What is required —
Return the listing in full and exactly, but without a single picture.

Recorded data —
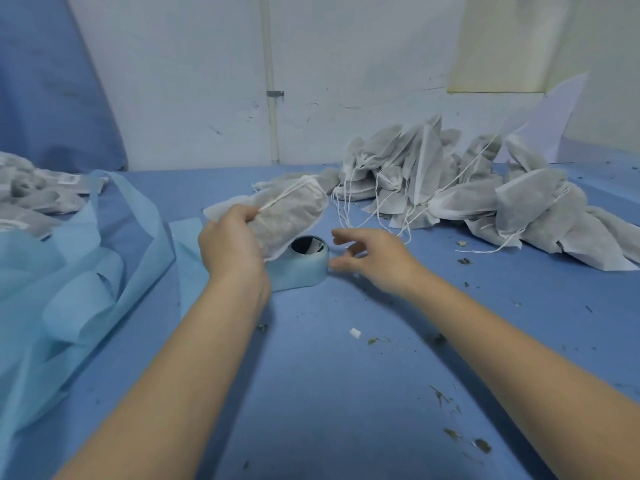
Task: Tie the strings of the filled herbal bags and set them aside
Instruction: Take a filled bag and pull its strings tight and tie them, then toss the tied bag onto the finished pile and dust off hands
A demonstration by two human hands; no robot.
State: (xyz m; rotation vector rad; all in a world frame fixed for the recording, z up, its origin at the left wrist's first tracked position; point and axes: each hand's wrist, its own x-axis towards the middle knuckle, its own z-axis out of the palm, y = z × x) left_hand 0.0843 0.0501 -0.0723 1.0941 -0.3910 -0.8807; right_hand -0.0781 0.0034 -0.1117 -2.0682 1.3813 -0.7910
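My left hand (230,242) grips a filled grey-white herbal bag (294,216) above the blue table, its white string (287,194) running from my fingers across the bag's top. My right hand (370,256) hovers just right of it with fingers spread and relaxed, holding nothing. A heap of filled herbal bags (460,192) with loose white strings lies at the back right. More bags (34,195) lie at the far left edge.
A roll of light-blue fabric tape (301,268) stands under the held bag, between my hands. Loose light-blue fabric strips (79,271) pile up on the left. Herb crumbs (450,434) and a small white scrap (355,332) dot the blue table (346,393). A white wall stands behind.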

Reply to the task —
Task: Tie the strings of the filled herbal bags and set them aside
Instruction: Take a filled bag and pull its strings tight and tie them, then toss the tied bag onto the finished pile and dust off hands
A demonstration by two human hands; no robot.
State: (xyz m; rotation vector rad; all in a world frame fixed for the recording, z up, its origin at the left wrist's first tracked position; point and axes: each hand's wrist, its own x-axis towards the middle knuckle, its own z-axis out of the palm, y = z × x) left_hand 0.0843 0.0501 -0.0723 1.0941 -0.3910 -0.8807; right_hand -0.0781 0.0034 -0.1117 -2.0682 1.3813 -0.7910
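My left hand (230,242) grips a filled grey-white herbal bag (294,216) above the blue table, its white string (287,194) running from my fingers across the bag's top. My right hand (370,256) hovers just right of it with fingers spread and relaxed, holding nothing. A heap of filled herbal bags (460,192) with loose white strings lies at the back right. More bags (34,195) lie at the far left edge.
A roll of light-blue fabric tape (301,268) stands under the held bag, between my hands. Loose light-blue fabric strips (79,271) pile up on the left. Herb crumbs (450,434) and a small white scrap (355,332) dot the blue table (346,393). A white wall stands behind.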

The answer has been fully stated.